● **Exercise requirements**: Below are the records. State how many of their lines contain "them", with nothing else.

** Opening Exercise materials block **

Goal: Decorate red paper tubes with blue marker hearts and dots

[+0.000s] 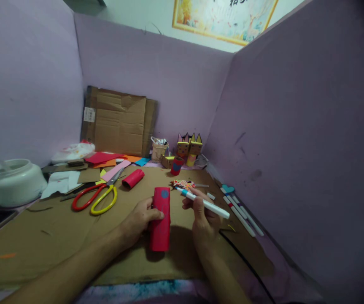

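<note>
My left hand [139, 220] grips a red paper tube [160, 219] that lies lengthwise on the cardboard sheet [58, 236]; a blue dot marks the tube's far end. Just right of the tube, my right hand [200, 215] is closed on a white marker with a blue band [205, 203], its tip pointing left toward the tube's top. A second red tube [133, 178] lies farther back on the cardboard.
Red-and-yellow scissors [97, 195] lie left of the tubes. Several markers [240, 209] rest at the right wall. A white pot [11, 180] stands at far left. Coloured paper scraps [106, 159], a cardboard box [118, 121] and small paper figures [190, 147] sit at the back.
</note>
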A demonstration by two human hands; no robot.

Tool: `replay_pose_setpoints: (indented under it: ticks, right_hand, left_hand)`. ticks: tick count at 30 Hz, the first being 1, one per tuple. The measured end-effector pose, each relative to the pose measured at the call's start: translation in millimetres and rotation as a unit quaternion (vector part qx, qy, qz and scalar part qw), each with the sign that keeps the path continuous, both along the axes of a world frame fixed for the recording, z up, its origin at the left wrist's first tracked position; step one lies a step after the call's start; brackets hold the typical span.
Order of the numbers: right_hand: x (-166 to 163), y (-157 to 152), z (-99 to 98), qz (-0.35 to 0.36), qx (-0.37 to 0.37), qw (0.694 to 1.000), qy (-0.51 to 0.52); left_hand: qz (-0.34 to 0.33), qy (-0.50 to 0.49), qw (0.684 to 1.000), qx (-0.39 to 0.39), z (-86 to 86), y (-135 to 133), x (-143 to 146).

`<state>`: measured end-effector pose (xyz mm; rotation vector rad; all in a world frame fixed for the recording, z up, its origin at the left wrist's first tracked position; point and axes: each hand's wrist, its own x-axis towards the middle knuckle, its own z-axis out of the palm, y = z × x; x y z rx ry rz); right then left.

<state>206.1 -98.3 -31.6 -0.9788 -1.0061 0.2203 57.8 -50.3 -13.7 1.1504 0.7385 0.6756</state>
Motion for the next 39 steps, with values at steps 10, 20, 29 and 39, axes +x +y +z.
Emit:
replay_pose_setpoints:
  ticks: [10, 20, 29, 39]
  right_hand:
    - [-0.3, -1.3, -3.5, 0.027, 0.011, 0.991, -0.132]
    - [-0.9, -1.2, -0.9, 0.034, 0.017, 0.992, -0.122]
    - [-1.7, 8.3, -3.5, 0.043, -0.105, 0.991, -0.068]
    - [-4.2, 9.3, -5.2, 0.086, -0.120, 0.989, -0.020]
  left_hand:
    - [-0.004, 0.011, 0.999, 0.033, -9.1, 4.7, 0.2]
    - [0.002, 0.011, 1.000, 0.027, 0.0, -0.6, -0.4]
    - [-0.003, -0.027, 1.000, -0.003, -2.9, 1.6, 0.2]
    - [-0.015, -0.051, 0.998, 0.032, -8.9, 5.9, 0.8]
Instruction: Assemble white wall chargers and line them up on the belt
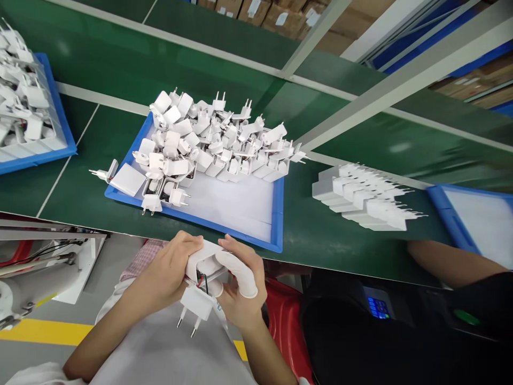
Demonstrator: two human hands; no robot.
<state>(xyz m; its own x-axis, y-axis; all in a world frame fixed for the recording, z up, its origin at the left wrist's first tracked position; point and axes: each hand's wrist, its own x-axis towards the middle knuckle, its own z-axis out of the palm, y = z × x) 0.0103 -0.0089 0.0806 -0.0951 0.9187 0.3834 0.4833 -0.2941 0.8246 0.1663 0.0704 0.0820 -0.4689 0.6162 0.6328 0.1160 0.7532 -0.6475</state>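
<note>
Between my two hands, in front of the bench edge, is a white power adapter (197, 300) with its plug end cap hanging off on red and black wires, two metal pins pointing down. My left hand (173, 267) grips the casing from the left. From the right, my right hand (244, 283) closes on it, white finger cots covering the index finger and what looks like the thumb. Just beyond, a blue-rimmed tray (192, 218) holds a heap of similar white adapters (212, 139), several with caps hanging loose.
Another full tray (60, 117) stands at the left. Rows of white adapters (360, 195) are lined up on the green bench (320, 243). At the right are a further blue tray (452, 216) and a co-worker's arm (436, 262). A slanting metal post (380, 85) rises behind.
</note>
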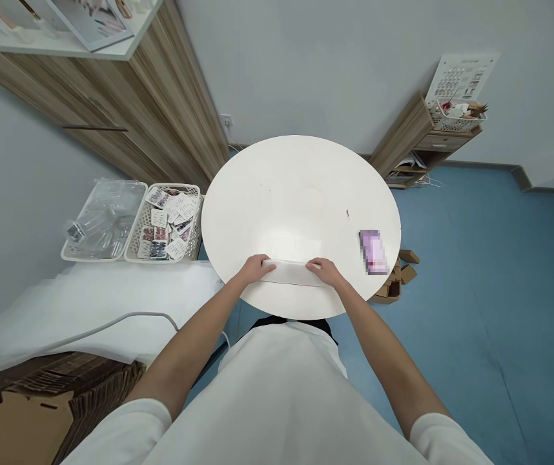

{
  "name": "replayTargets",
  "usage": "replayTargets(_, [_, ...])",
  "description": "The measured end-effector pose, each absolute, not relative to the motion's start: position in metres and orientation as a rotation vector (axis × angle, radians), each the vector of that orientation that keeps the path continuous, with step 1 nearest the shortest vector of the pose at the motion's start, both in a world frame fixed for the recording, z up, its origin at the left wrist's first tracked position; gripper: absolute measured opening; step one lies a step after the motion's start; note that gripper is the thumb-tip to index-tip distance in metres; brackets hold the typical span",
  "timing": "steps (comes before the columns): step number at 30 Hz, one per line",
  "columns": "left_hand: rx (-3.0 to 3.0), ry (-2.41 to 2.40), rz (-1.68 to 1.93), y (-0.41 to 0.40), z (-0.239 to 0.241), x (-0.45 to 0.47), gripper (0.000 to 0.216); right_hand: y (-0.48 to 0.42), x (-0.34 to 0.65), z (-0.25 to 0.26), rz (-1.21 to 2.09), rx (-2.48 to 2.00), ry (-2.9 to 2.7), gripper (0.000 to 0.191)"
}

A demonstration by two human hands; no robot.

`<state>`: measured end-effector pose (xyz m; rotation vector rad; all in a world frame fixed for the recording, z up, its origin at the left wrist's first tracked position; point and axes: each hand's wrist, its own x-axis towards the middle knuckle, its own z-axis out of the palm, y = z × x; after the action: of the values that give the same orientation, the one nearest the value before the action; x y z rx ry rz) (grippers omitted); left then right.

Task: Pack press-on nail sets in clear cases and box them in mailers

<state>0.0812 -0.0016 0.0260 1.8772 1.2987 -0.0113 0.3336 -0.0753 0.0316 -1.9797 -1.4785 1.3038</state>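
A round white table (296, 187) stands in front of me. Near its front edge lies a flat white pack (292, 271), partly folded or stacked. My left hand (256, 267) grips its left end with curled fingers. My right hand (326, 270) grips its right end the same way. A clear glossy sheet or bag (290, 245) lies on the table just beyond the pack. A blurred purple object (372, 252) rests on the table's right side, apart from both hands.
Left of the table sit two white baskets: one (105, 219) with clear plastic items, one (168, 223) with several small printed cards. Cardboard (39, 394) lies at lower left, small boxes (400, 274) on the blue floor, wooden cabinets (422, 139) along the wall.
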Motion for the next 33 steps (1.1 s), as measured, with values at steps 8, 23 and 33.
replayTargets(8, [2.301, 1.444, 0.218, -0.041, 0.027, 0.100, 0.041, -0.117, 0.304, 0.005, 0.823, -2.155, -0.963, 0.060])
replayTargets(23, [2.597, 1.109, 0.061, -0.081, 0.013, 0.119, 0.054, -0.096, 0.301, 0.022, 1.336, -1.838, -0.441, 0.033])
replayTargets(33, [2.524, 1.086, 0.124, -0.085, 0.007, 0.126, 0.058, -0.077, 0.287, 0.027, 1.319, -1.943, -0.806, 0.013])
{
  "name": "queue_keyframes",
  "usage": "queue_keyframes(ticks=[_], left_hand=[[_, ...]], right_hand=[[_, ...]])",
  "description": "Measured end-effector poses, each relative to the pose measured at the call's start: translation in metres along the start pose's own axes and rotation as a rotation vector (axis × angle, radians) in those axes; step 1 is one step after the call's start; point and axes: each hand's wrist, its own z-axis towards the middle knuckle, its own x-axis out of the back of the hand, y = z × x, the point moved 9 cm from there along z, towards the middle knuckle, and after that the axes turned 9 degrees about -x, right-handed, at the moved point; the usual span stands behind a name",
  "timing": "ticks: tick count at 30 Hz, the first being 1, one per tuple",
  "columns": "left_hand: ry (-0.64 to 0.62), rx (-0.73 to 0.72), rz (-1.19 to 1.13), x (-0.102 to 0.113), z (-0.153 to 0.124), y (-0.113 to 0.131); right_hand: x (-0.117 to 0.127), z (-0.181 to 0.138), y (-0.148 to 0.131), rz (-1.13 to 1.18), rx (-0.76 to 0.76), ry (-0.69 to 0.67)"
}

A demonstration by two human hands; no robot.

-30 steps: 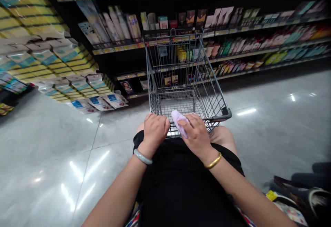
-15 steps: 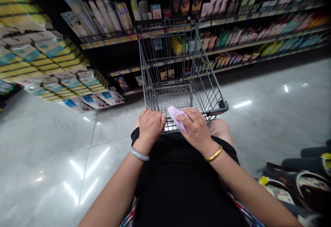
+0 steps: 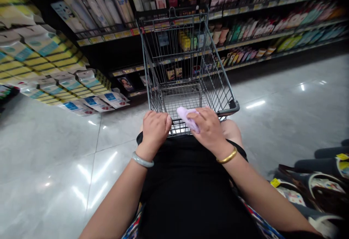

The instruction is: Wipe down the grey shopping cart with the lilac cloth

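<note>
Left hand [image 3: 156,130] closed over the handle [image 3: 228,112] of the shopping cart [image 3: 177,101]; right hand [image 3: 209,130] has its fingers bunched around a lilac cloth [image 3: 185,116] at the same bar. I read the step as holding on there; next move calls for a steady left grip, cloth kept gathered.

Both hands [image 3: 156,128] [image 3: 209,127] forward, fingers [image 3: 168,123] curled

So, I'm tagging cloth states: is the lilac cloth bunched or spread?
Bunched: the right hand grips the lilac cloth in a wad, one end protruding.
</note>
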Motion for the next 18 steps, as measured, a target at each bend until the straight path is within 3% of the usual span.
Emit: queue_keyframes(ticks=[4, 8, 12, 18], left_hand=[[-0.057, 0.006, 0.010, 0.002, 0.004, 0.002], [-0.042, 0.027, 0.038, 0.010, 0.014, 0.011], [-0.078, -0.060, -0.021, 0.003, 0.022, 0.030], [-0.148, -0.090, -0.023, -0.012, 0.022, 0.030]], right_hand=[[0.015, -0.003, 0.029, -0.085, -0.177, 0.092], [0.004, -0.006, 0.005, -0.031, -0.085, 0.084], [0.000, -0.012, -0.003, 0.021, 0.054, 0.082], [0.015, -0.016, 0.019, -0.040, -0.067, 0.212]])
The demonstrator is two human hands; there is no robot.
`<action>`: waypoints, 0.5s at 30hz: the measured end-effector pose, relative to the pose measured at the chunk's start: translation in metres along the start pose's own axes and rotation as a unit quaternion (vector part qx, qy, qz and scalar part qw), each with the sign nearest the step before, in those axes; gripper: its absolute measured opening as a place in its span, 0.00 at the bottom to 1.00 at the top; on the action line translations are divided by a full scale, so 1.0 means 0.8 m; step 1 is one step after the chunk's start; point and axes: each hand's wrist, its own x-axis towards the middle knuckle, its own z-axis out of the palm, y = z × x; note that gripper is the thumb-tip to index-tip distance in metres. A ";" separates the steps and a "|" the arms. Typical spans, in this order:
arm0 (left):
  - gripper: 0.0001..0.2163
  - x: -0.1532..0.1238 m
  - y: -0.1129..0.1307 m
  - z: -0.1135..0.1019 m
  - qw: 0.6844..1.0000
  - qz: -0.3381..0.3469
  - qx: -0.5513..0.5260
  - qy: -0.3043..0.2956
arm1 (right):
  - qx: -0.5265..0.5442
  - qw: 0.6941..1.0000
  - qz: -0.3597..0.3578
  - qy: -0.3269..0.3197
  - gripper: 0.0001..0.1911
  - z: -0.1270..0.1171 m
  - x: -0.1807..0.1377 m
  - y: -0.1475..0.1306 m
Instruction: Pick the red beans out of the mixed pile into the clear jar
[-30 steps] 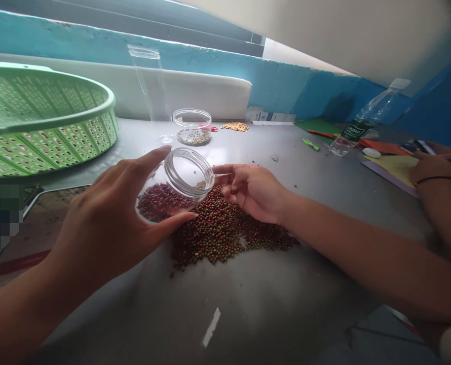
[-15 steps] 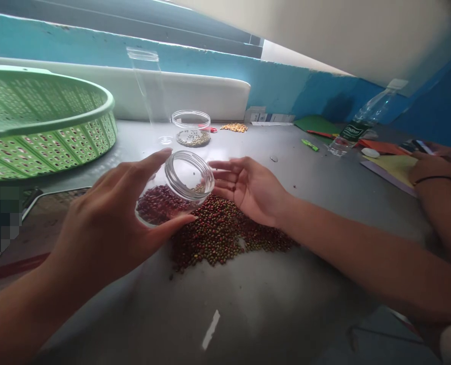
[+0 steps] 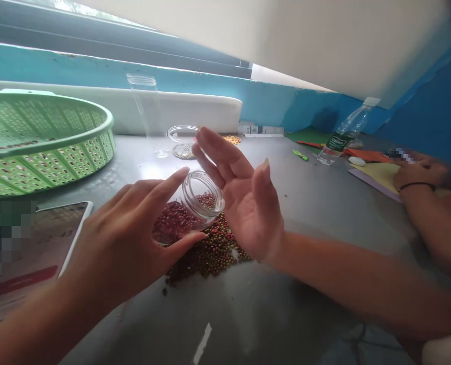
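Observation:
My left hand [image 3: 122,228] is wrapped round a clear jar [image 3: 202,195], which lies tilted with its open mouth towards the right. Dark red beans [image 3: 176,220] fill part of the jar. Just right of the mouth, my right hand [image 3: 244,197] is raised with the palm showing and the fingers apart; nothing is in it. Beneath both hands spreads a pile of mixed red and green beans [image 3: 214,253] on the grey table [image 3: 305,203], partly hidden by the jar and the right hand.
A green basket [image 3: 107,129] stands at the left, above a tablet [image 3: 77,218]. Behind are a tall clear jar [image 3: 145,109], a round clear container [image 3: 182,149] and yellow kernels [image 3: 233,139]. At right are a bottle [image 3: 337,142], a marker [image 3: 300,155] and another person's hand [image 3: 419,175].
My right hand has risen from the bean pile and turned its palm up beside the jar's mouth. The left hand and jar have shifted slightly right, and the view has tilted up a little.

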 end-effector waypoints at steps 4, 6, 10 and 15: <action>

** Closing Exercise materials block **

● **Exercise response**: 2